Irish micromobility start-up Zipp Mobility has been given the green light by the UK Department of Transport (DfT) for its e-scooter model to be trialled across the UK.

The company, founded by 24-year-old Charlie Gleeson last year, is headquartered at a centre for entrepreneurs at UCD.

The UK government is fast-tracking trials of rented e-scooter schemes as part of a strategy to improve congestion and explore greener methods of urban transport in response to the Covid-19 pandemic.

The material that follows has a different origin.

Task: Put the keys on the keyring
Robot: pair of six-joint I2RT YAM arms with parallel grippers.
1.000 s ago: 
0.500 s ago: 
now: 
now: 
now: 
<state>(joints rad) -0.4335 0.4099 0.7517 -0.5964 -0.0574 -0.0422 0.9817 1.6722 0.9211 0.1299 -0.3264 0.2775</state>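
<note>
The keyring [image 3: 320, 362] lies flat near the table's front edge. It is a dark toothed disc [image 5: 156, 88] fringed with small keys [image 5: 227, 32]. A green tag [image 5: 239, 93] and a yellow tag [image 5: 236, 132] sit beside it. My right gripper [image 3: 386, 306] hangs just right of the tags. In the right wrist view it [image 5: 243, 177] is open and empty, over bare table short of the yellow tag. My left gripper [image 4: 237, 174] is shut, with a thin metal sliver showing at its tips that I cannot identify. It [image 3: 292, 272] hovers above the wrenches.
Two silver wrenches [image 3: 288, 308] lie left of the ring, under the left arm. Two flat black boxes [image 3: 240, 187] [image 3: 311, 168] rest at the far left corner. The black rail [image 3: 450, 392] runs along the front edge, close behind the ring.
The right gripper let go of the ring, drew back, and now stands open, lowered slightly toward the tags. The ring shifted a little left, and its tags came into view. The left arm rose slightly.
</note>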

The use of electric or e-scooters on public roads is currently illegal in the Republic, as they are classified as "mechanically propelled vehicles" subject to controls such as road tax and insurance, which are currently impossible to attain for the transport devices.

It re-affirms that our bid for a more sustainable, responsible and transparent approach to the industry is one that is being readily welcomed by authorities.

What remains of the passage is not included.